Across the Lines: Science in Times of War and Peace


 History     Oct 20 2016 | 12:30 PM - 1:30 PM Social Science Tower, Room 777

A corpus of recent studies of early-modern science documents the connection between burgeoning knowledge production and the expansion of overseas empires. This work follows imperial geographies, exploring the circulation of practitioners, specimens, and ideas within French, Dutch, Spanish, or British imperial circuits. Mitchell looks both within and across the confines of empire to examine how scientific communication managed to thrive, in spite of anti-colonial resistance, imperial rivalries, and uncertain maritime traffic in the eighteenth century.

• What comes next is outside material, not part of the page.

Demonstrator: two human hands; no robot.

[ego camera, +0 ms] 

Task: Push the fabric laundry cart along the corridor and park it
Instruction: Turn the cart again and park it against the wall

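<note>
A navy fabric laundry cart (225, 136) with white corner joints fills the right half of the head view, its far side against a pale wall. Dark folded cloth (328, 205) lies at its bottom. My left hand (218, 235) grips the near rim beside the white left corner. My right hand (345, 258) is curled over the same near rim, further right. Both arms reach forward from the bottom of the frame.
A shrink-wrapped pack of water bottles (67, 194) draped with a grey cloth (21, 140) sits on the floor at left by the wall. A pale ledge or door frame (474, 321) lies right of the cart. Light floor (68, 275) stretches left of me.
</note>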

This talk explains unpublished correspondence of Col. Robert Jacob Gordon, the last Dutch East India Company military commander at the Cape of Good Hope, to evaluate the content and chart the geographic extent of his scientific communication. Gordon was an avid naturalist who used his post as a launching pad for several significant expeditions in southern Africa. Mitchell seeks not to re-evaluate Gordon’s scientific contributions, which are well documented, but rather to reconstruct his network of correspondents in the Netherlands, England, Scotland, France, and the Austro-Hungarian empire. She will use Gordon’s wide-ranging interests to ask whether an “Empire of Letters” actively sought to claim new ground and establish clear lines of authority, intentionally seeking to traverse political allegiances or subvert political sovereignty.